Standard Article

Possible Viral Zoonoses in Xenotransplantation

  1. Claire Crossan1,
  2. Yasu Takeuchi2,
  3. Linda Scobie1

Published Online: 15 MAY 2014

DOI: 10.1002/9780470015902.a0020708.pub2

eLS

eLS

How to Cite

Crossan, C., Takeuchi, Y. and Scobie, L. 2014. Possible Viral Zoonoses in Xenotransplantation. eLS. .

Author Information

  1. 1

    Glasgow Caledonian University, Glasgow, UK

  2. 2

    University College London, London, UK

  1. Based in part on the previous version of this eLS article ‘Possible Viral Zoonoses in Xenotransplantation’ (2007) by Yasuhiro Takeuchi and Giada Mattiuzzo.

Publication History

  1. Published Online: 15 MAY 2014

Abstract

Pig-to-human xenotransplantation has been proposed as a possible solution to the world shortage of organ donors.

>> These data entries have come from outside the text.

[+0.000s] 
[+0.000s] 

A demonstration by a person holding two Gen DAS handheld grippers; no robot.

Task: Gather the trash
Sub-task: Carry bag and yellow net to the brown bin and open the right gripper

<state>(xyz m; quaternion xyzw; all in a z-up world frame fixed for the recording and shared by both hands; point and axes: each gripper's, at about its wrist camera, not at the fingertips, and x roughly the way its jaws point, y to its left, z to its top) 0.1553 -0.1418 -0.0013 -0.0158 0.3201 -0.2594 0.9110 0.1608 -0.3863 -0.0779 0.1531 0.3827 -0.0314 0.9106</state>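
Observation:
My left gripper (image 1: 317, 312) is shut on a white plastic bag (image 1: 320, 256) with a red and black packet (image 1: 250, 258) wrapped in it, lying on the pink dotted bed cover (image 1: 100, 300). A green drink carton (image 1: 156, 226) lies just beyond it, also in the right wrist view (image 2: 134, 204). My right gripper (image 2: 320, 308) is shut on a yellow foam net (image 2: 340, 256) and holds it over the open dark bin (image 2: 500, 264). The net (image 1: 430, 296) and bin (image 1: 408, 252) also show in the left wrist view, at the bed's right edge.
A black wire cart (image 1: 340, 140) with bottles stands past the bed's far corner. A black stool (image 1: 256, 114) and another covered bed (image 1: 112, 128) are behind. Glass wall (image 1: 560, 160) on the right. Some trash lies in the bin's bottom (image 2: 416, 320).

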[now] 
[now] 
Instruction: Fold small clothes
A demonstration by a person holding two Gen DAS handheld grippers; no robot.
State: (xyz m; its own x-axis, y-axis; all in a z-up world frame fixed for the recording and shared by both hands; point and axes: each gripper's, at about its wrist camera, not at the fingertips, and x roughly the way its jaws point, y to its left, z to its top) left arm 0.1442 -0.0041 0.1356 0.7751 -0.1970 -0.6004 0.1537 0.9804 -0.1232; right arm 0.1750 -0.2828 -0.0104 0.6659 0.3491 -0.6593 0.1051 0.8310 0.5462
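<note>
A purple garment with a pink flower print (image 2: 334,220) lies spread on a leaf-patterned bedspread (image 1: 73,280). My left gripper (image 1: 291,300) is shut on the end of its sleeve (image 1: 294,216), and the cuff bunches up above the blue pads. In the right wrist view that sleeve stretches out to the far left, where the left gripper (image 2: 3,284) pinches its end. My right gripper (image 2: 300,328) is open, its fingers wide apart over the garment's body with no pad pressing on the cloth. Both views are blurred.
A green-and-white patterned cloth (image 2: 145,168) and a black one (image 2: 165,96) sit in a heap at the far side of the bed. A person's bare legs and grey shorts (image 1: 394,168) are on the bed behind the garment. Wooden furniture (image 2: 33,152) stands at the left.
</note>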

Additionally, cell/tissue xenotransplantation shows promise in the treatment of patients with diabetes, neuronal and eye diseases. At present, barriers to xenotransplantation still include graft rejection, physiological compatibility issues and the threat posed by zoonoses. In this article, the current information from recent publications in the field of porcine zoonoses and xenotransplantation is presented. Pathogens of concern including herpesviruses, endogenous retroviruses and hepatitis E virus are known and risk reduction measures against these in xenotranplantation settings are described. Unidentified pathogens pose a separate risk that may not be identified until clinical trials take place and risks vary depending on the diseases, operation practices and graft production processes including geographical factors. Currently, a number of clinical trials are underway using encapsulated porcine islets, which may alter the perceived risks of pathogen transfer.

Key Concepts:

  • Prevention of pathogen transfer in xenotransplantation.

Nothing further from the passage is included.